I stand outside my apartment complex, waiting for my Lyft driver, bags packed and ready for a week-long conference in Chicago.
David pulls up in a silver, 2010 Kia Forte, as promised. He eyes my suitcase. "Going home?" he asks?
"No," I shake my head, "Going away."
He looks confused. "Well you aren't from here," he pushes, "Are you?"
"I'm not," is my reticent reply.
"You look slavic." No social grace. "Where are you from?"
It's one of my least favorite questions. Not because I'm afraid I'll be racially profiled, or because of my white, non-slavic ancestors' history of racial profiling. It's because I'm not really from anywhere. The answer is kind of a long story.
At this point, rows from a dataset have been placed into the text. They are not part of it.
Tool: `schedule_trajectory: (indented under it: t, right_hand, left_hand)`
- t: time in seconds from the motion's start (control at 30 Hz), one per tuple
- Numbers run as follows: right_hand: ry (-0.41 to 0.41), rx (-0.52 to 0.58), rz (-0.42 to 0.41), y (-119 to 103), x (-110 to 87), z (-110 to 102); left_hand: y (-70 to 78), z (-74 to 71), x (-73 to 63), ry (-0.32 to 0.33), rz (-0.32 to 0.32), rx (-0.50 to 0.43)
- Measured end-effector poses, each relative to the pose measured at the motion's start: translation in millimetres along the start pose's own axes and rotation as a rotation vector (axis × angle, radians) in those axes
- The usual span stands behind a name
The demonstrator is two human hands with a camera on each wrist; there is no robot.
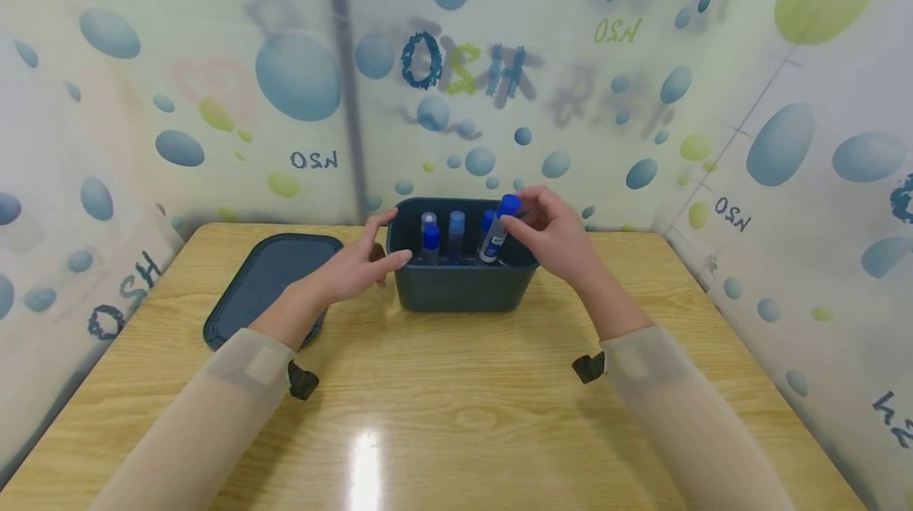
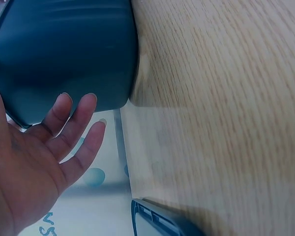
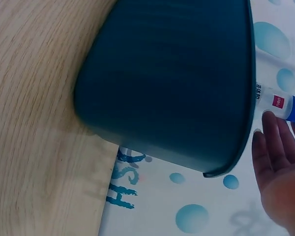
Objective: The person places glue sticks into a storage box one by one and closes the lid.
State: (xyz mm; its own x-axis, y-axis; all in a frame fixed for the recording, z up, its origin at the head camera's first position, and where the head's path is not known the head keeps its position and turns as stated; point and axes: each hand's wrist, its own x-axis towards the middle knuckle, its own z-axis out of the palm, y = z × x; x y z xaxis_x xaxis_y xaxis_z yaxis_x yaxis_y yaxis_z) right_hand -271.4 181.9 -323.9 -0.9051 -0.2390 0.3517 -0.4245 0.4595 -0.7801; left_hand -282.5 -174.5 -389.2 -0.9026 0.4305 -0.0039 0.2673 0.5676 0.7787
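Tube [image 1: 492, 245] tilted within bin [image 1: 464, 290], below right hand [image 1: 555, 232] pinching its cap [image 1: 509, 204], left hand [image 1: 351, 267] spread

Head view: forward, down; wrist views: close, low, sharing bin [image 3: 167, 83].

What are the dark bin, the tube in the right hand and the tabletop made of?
Dark bin: probably plastic, satin-smooth, with moulded rounded corners.
Tube: likely smooth clear plastic, since the body looks see-through.
Tabletop: wood or wood-look laminate, somewhat glossy; grain shows and light glares.
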Motion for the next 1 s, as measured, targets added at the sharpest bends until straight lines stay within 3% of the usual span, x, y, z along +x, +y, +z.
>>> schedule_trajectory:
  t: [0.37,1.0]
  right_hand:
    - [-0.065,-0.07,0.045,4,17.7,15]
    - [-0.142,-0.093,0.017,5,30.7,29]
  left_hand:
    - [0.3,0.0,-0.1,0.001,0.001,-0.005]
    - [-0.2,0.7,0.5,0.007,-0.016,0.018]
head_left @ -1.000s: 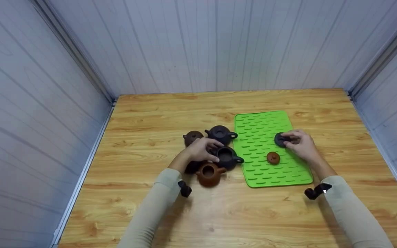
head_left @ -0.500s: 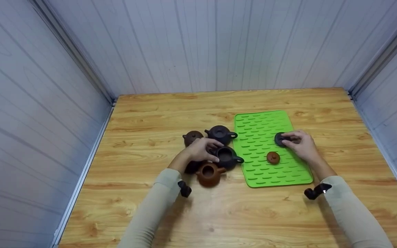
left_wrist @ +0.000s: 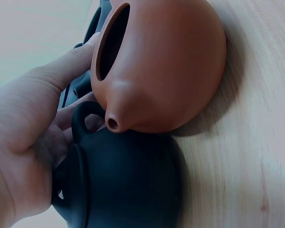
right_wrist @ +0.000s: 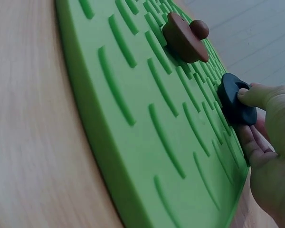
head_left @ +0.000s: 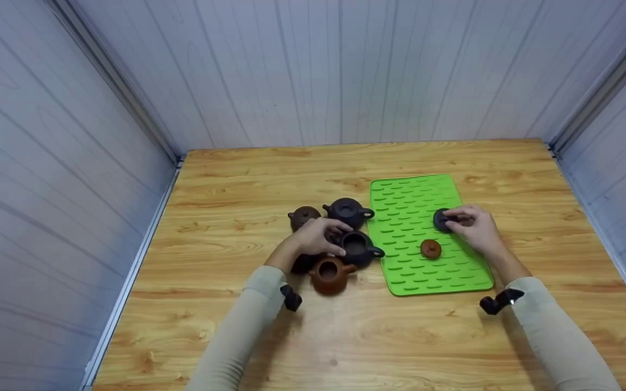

Which is usually what I say--
"It's kind of a long story," I reply, wishing now that I'd sat in the back seat.
I could tell him I'm from Muster, IN, the place I was born. Or I could say Guelph, Ontario, the place my parents live. I could tell him my family is Dutch, that they're American, or that they're Canadian. I could reply with Grand Rapids, Michigan, and it would be just as true as saying Telkwa, British Columbia.
What I'm really most afraid of is that in cherry picking my response, I'll haphazardly land on a place we share, and ultimately be exposed as a fraud. "You're not a real ___________," he'll say. And he'll be right, in part.
This experience--one of transience, of wandering--is becoming increasingly commonplace. We're a nomadic generation, millennials, perpetually on the move.
It used to make me sad, my homelessness. I used to long for a simple answer: "I'm from Boston," or "I'm from Phoenix." I wished for cousins and childhood friends, people I'd grown up with, who'd been there for my bad haircuts and first dates.
I'm realizing now that what I got instead might be equally as good, if not entirely different.
Fast forward six days. I'm standing outside the Memphis International Airport, waiting for my Lyft driver, bags full of wrinkled slacks and stolen, travel-size shampoos. Ilya pulls up in a white, 2014 Toyota Prius, as promised.
"Where are you from?" he asks in a thick, Russian accent.
"My family is Dutch," I reply, feeling generous.
"Je spreek Nederlands?" he asks.
"Een klein beetje, maar niet zo goed."
"Ik ook," He smiles, and for a second, we're both a little bit at home.